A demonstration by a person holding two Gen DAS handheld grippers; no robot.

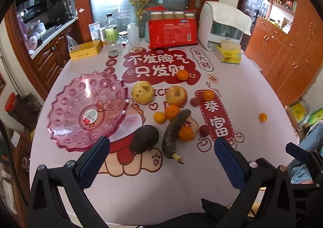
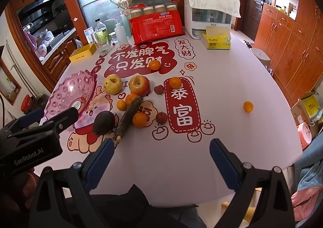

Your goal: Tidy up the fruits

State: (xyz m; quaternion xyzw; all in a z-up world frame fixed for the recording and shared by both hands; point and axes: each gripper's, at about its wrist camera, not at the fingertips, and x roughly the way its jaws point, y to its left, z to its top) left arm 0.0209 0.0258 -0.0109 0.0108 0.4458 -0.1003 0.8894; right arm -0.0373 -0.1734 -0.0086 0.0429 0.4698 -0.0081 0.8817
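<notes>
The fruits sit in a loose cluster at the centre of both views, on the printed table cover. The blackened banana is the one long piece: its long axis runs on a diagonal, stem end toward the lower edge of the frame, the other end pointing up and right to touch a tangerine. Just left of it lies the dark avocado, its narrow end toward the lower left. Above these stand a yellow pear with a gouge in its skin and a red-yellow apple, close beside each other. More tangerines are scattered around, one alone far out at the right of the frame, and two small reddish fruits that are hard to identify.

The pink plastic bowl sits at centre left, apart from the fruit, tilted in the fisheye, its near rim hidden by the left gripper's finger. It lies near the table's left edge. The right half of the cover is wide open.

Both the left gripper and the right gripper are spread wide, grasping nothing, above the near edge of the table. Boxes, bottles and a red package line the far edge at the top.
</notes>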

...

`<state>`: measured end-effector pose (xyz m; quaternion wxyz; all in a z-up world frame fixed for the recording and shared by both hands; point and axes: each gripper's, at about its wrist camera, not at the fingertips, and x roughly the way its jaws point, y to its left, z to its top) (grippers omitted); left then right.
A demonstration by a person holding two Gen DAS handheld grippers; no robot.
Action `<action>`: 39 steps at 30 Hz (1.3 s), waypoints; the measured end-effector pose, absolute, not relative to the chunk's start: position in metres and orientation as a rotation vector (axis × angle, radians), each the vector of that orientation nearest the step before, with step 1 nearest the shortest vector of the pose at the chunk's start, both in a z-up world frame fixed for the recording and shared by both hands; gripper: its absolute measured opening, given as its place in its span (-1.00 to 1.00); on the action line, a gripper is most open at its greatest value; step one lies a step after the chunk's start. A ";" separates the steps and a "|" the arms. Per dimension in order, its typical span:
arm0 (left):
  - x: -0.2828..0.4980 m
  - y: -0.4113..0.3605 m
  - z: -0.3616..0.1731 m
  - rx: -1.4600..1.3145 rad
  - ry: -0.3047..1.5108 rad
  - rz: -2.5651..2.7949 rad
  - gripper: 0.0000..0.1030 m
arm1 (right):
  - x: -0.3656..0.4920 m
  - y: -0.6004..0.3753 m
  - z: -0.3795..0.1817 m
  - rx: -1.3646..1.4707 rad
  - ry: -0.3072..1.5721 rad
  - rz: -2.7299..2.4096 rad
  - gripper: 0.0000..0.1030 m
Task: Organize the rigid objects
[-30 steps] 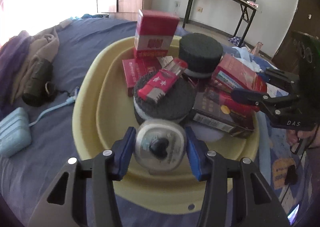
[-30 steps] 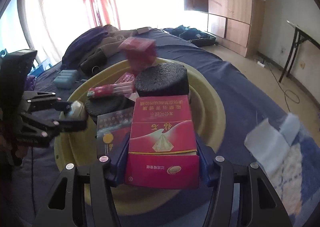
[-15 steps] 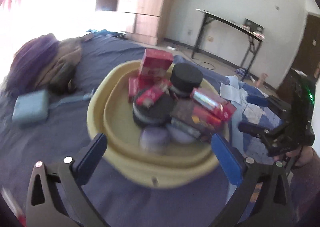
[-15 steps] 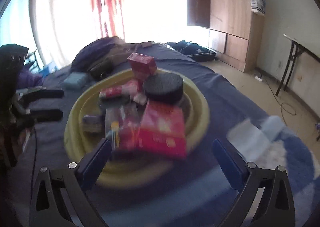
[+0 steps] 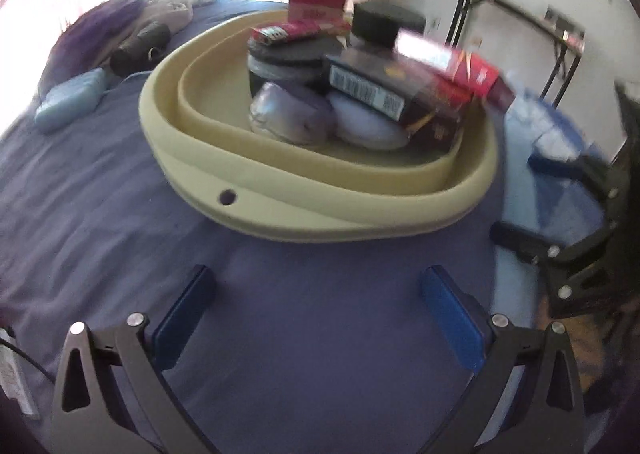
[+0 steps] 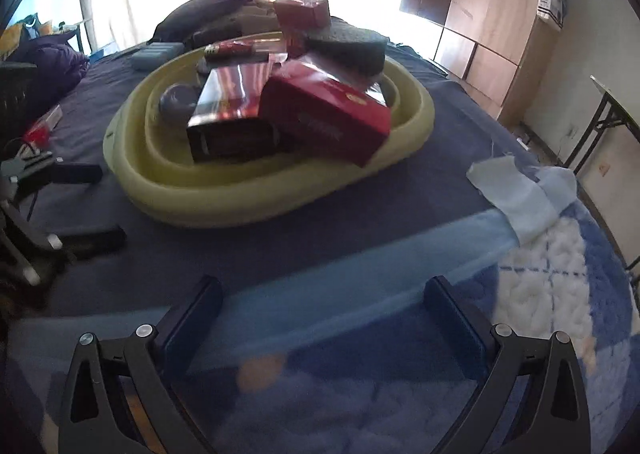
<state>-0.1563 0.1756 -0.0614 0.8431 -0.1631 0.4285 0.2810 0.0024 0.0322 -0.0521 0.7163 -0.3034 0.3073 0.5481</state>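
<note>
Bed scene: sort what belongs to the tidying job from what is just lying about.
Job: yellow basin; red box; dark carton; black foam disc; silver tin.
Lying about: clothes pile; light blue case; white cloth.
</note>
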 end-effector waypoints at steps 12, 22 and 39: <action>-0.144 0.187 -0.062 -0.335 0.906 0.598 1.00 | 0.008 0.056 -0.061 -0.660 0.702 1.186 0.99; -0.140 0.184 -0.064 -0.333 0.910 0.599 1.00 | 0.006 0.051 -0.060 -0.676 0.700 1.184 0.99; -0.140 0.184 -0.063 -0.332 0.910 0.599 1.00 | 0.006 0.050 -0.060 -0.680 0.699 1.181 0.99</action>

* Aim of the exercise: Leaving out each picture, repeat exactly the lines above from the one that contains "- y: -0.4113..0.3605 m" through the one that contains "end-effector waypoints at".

* Answer below:
  - y: -0.4113..0.3605 m
  - z: -0.3616..0.1731 m
  - rx: -1.4600..1.3145 rad
  - ry: -0.3047..1.5108 rad
  - rz: -2.5651..2.7949 rad
  - gripper: 0.0000..0.1030 m
arm1 (right):
  - x: -0.3656..0.4920 m
  - y: -0.6004..0.3753 m
  - z: -0.3795..0.1817 m
  - rx: -1.3646..1.4707 rad
  - ry: -0.3072..1.5721 rad
  - rz: -2.7299..2.4096 rad
  - gripper: 0.0000..0.1030 m
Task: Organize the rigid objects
[-30 steps] 
[-30 steps] 
[-15 steps] 
[-15 steps] 
[+0 steps] 
[+0 steps] 
<state>-0.1563 0.1756 -0.0614 0.8431 -0.1631 0.4285 0.2810 0.0024 0.0322 -0.0521 0.7163 -0.3034 0.3073 0.5481</state>
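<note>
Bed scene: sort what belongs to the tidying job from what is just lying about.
Job: yellow basin; red box; dark carton; black foam disc; silver tin.
Lying about: clothes pile; light blue case; white cloth.
</note>
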 end-effector waypoints at steps 12, 22 and 39: <action>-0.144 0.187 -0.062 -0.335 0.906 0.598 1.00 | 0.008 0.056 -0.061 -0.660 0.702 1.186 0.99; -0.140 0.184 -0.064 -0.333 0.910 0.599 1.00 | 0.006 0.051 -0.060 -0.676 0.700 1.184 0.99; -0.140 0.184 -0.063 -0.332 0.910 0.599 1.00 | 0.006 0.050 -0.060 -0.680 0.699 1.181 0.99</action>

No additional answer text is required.